Well, this entry has become quite long, so I believe I will create a cliffhanger and cut it off here. The last thing I will mention is the possessions I had on me: they were extremely conducive to having a negative experience. In my pocket I had a marijuana pipe which was shaped exactly like a automobile’s
cigarette lighter and held about two joints’ worth of weed, a pack of cigarettes, and a Bic disposable lighter.
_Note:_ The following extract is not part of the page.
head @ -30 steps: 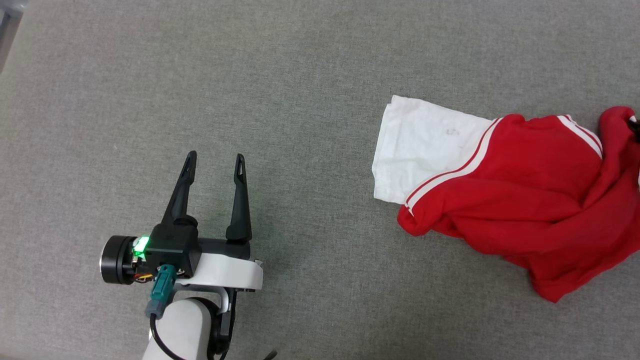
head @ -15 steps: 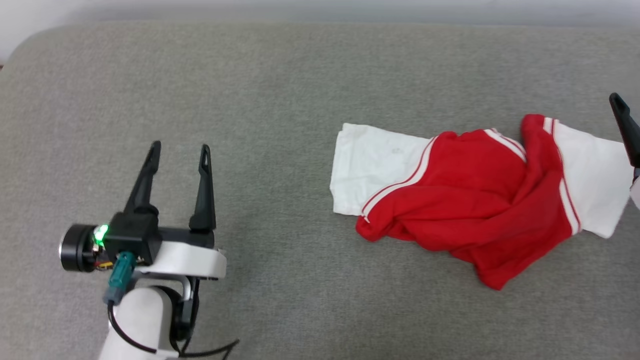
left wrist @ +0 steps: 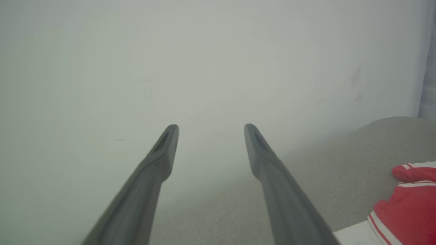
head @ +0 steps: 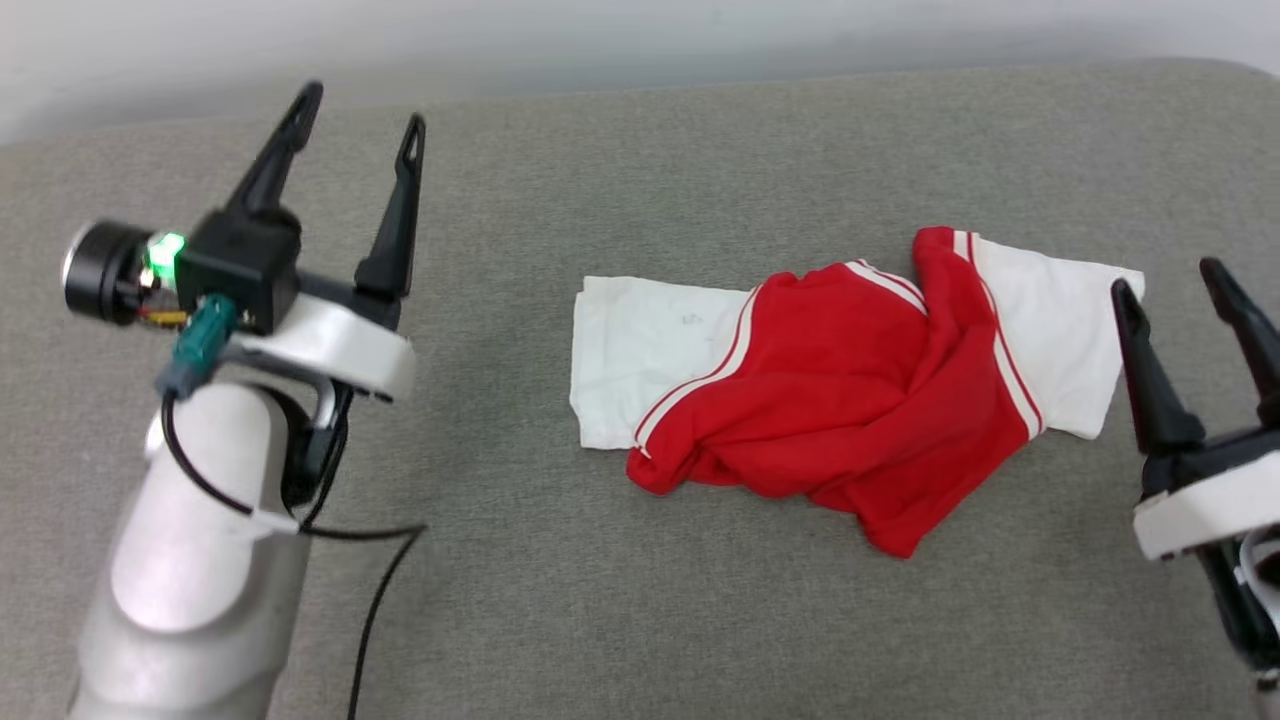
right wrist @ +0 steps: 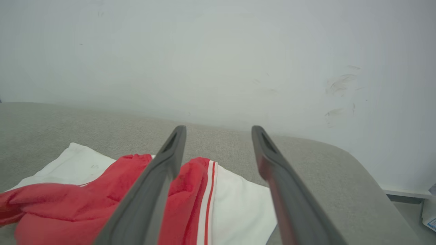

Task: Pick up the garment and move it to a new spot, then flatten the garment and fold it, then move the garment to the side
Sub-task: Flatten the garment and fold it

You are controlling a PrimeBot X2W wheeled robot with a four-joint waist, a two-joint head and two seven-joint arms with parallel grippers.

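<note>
On the grey woven-fabric surface (head: 640,620) lies a crumpled red jersey-style T-shirt with white short sleeves (head: 830,420), one white sleeve close beside the nearer finger of the right gripper (head: 1170,280). Those fingers stand apart with nothing between them. The left gripper (head: 362,108) likewise has its fingers spread (empty), well apart from the shirt's other sleeve, tips toward the pale wall (head: 600,40).

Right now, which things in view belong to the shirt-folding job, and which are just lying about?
Job: garment, crumpled on the grey cushion; left tool, open and empty; right tool, open and empty.
Just there: black cable on the left arm; white wall behind.
</note>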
I also had a laptop bag with me, which contained no laptop, but held various notebooks, a DVD of Punch Drunk Love (which I was returning to Al, as mentioned), a DVD of Ernest Goes to Jail, a scholarly work on the Jewish Kabbalah (related to gnosticism, which Philip K. Dick was into), and a copy of the Unabomber Manifesto. I wore a tie-dyed shirt and a pair of jeans, and my hair was disheveled (as usual).